トンネルを抜けると眩い雪国だった。
峠に入る前にも降ってはいたが、やはり白さの度合いが違う。
昨日、一昨日に比べれば天気も良く、除雪も進んで通行止めや渋滞は無い。
だが、問題は道路ではなく、眠さにあったのだ。
仕事は事前にネット経由で状況を把握してあったので、客先に説明して決めた方針通りに導入設定するだけで半日で終了。もう一軒挨拶に寄って早めに帰ってきた。

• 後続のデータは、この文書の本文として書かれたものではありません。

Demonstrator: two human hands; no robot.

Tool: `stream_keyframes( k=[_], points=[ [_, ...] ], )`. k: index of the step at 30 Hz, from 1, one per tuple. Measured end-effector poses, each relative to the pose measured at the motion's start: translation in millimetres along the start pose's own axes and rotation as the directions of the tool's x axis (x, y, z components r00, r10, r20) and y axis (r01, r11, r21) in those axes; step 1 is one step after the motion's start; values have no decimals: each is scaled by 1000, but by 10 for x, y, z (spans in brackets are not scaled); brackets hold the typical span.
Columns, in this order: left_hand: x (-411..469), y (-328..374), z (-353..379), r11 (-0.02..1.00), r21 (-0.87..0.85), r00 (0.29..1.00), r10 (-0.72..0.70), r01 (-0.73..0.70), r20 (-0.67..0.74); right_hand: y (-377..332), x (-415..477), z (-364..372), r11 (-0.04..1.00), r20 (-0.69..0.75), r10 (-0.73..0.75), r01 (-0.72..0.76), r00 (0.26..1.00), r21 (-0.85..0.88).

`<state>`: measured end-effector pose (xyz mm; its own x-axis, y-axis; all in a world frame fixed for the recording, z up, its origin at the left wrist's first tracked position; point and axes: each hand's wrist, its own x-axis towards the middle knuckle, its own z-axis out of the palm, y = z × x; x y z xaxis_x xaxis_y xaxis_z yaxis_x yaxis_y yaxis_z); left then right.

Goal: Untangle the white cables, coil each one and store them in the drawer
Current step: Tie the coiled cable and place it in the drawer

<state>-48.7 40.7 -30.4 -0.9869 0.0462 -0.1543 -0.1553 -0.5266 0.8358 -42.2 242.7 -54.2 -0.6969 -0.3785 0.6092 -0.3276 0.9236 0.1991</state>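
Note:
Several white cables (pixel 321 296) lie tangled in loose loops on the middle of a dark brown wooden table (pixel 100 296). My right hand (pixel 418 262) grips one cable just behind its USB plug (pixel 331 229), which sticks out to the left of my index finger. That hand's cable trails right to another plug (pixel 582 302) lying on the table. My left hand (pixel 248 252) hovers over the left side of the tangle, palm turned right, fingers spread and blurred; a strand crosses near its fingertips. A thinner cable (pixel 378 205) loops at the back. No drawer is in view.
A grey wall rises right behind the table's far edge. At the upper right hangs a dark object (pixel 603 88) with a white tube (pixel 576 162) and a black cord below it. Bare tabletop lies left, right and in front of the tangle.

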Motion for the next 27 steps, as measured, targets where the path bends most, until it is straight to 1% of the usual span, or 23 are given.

薄暮の墨絵の中で、融けた雪が程良く固まりかけている。これなら抵抗も無く横に滑れそうだ。ライトを反射する路面をずっと凝視していると、このまま重い瞼を閉じて別の世界へ行ってみるか、なんて誘惑に吸い込まれてしまう。
CD のボリュームを上げ、全身の肌から眠気中枢へ針をぶち込む。
目論見は外れ、ハイハットの刻みが妙に心地良い。オーヴァードライブの超絶ギターに捩られ、眉間に力が入ってなんとか薄目がこじ開けられる。
気が付くと、いつの間にか自宅で子供達の顔に迎えられていた。
さて、奴等の餌をこしらえてやるか。